◆ **Exercise**:
Each line of the data below that holds the word "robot" is to be reported in full.

Records from a collection
========================================
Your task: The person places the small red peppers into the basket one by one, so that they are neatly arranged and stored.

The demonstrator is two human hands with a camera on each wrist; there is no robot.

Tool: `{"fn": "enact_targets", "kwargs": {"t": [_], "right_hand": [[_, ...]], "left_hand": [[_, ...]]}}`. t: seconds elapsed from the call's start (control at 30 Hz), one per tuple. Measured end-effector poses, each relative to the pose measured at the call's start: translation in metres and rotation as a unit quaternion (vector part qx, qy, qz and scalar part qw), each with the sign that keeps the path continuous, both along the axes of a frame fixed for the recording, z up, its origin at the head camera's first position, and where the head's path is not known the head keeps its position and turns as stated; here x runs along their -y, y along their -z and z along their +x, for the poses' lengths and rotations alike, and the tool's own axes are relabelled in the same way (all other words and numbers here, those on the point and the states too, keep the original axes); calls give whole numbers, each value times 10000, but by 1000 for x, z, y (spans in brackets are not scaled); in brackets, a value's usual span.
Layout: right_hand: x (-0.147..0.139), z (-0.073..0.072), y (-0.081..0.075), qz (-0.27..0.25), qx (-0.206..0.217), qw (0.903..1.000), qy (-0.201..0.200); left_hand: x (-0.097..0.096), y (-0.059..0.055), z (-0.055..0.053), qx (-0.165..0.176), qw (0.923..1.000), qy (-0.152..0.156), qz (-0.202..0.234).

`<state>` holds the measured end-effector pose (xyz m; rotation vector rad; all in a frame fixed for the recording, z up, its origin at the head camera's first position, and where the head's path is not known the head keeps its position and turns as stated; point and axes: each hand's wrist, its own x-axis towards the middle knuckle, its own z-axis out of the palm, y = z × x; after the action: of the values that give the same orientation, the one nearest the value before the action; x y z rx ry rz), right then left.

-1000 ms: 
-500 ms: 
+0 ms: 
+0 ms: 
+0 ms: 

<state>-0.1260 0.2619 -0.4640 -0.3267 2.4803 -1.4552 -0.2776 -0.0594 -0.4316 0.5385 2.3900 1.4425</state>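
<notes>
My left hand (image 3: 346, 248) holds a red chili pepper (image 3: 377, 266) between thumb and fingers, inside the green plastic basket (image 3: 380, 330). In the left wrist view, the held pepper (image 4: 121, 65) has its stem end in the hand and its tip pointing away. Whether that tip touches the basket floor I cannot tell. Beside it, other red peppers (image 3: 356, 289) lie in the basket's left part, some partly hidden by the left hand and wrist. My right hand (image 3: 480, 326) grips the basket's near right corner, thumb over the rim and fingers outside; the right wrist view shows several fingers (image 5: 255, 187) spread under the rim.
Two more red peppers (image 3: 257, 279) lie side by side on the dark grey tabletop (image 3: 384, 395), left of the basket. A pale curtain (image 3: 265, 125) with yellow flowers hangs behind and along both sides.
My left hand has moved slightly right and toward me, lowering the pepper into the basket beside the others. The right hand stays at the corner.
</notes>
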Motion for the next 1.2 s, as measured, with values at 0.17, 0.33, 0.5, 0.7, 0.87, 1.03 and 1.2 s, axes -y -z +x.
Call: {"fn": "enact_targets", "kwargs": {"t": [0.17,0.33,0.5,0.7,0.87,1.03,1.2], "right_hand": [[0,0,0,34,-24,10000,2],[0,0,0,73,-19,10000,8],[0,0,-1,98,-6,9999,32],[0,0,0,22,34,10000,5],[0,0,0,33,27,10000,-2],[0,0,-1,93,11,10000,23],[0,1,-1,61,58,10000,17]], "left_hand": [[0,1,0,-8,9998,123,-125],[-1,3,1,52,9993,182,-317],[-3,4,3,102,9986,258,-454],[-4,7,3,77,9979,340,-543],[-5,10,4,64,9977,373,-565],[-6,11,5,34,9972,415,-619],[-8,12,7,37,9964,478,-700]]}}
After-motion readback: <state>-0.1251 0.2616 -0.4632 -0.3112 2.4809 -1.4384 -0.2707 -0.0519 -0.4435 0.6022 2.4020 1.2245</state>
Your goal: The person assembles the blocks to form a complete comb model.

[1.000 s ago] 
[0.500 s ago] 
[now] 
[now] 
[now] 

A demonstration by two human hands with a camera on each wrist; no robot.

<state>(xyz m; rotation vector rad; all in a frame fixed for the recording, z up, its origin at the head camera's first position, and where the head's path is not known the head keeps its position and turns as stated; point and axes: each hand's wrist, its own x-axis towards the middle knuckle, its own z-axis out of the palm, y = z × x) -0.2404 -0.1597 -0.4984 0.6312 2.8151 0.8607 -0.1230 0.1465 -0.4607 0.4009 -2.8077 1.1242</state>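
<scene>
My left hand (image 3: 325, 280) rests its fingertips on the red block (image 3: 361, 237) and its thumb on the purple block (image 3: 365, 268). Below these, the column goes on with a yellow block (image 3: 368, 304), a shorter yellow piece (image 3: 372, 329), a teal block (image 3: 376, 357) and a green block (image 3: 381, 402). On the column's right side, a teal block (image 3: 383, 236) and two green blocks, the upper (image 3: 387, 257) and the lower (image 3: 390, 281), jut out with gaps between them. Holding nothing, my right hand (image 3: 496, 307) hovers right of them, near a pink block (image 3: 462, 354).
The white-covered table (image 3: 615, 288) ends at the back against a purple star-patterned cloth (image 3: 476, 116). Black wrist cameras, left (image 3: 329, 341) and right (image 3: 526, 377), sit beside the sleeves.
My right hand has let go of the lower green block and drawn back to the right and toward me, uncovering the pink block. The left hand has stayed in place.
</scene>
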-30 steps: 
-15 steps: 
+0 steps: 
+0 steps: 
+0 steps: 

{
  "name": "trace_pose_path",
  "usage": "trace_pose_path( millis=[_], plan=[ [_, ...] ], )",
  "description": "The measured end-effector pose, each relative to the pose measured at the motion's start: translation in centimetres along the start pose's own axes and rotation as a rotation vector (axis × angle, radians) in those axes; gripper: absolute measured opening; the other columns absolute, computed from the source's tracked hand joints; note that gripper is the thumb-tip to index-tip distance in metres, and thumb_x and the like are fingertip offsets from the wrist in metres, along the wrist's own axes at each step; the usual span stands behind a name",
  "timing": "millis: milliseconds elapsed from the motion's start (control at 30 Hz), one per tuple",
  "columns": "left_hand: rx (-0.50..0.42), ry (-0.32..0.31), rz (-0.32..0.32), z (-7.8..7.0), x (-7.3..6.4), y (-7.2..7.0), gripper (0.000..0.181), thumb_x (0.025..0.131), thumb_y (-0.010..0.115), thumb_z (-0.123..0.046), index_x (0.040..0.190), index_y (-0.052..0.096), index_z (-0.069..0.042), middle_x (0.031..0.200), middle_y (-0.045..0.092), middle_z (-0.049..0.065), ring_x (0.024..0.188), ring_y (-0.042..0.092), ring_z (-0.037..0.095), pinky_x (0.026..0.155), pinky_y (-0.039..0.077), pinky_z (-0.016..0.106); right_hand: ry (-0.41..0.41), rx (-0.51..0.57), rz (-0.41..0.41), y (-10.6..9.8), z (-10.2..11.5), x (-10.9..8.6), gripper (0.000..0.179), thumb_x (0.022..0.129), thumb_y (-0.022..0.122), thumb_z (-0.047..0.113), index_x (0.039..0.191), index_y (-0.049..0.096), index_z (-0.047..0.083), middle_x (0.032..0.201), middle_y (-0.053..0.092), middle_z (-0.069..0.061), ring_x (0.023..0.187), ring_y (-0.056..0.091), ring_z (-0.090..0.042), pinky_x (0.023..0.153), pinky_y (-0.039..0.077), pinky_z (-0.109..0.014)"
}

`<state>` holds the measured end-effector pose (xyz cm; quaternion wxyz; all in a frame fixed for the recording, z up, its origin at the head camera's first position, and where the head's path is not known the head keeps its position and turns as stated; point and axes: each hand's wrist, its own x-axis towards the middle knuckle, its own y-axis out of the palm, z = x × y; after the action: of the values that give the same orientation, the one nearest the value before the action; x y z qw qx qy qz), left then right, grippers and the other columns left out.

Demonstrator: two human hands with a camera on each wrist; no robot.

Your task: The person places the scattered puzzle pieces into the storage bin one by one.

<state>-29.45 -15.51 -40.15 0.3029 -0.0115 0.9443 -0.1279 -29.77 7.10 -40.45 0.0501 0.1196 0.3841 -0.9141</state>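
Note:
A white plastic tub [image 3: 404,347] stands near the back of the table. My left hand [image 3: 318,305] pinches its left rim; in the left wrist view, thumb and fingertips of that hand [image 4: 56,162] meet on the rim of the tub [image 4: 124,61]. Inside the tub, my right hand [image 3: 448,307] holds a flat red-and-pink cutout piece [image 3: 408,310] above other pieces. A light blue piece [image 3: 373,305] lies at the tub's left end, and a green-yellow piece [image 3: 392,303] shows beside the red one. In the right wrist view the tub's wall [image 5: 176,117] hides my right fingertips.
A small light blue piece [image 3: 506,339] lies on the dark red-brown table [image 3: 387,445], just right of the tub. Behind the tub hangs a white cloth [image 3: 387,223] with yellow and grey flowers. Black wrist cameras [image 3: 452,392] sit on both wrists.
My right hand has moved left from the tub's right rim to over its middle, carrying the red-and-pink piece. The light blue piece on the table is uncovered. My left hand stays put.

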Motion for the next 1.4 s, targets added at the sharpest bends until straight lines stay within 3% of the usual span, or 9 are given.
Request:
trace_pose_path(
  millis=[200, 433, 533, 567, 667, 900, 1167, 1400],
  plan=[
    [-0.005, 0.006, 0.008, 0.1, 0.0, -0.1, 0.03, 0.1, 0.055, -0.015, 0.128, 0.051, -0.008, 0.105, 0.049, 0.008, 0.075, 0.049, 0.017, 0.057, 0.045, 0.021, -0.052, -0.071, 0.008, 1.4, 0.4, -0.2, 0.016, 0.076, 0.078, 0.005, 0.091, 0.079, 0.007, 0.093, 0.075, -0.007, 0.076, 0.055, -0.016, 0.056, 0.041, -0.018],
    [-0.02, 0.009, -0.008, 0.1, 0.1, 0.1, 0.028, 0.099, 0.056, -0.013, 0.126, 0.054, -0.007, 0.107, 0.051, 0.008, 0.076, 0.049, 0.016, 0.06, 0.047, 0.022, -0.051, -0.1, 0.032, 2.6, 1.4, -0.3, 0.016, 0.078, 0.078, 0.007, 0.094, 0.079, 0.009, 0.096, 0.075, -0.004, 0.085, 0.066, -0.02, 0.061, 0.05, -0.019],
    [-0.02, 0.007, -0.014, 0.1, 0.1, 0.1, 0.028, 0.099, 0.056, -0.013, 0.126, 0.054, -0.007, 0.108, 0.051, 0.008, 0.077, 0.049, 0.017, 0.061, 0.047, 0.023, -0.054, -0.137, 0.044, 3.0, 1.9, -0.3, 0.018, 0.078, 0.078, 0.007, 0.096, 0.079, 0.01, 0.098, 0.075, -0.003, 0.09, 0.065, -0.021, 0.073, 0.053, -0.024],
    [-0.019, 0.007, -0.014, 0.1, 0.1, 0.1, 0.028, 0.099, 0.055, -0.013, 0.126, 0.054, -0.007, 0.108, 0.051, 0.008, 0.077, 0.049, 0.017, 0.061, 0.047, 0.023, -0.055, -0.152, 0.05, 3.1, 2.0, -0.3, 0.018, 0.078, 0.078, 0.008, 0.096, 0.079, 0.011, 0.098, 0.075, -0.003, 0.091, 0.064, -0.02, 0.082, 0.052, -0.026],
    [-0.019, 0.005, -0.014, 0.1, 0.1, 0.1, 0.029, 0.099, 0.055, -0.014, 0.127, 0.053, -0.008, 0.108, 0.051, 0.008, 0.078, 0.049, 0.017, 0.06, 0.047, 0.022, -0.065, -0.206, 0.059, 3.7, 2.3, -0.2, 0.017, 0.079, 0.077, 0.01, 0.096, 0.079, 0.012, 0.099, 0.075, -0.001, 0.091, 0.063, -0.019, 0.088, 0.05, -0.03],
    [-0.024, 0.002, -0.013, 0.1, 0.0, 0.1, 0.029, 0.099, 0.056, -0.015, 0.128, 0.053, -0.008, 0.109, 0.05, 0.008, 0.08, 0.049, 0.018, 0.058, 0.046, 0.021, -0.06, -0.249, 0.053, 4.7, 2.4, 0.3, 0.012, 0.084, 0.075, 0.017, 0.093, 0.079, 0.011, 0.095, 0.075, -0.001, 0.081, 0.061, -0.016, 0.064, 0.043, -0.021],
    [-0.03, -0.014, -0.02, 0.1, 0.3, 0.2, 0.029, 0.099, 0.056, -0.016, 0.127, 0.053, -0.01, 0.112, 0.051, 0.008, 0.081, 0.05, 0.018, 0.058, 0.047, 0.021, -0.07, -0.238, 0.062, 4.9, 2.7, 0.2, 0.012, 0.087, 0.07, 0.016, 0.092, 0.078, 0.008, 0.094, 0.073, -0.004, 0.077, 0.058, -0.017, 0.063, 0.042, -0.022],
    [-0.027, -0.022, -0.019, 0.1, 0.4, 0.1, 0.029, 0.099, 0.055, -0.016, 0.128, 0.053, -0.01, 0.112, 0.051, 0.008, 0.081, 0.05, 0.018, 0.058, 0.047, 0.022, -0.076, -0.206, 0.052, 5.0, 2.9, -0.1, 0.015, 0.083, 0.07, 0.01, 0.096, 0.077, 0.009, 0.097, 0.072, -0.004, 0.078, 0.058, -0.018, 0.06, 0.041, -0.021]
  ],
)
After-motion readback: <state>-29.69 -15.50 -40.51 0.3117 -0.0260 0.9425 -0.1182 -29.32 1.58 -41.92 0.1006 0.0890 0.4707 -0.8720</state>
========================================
◆ **Response to the exercise**:
The demonstrator is two human hands with a camera on each wrist; there is no robot.
A demonstration by two human hands with a camera on each wrist; no robot.
Demonstrator: two human hands with a camera on each wrist; no robot.

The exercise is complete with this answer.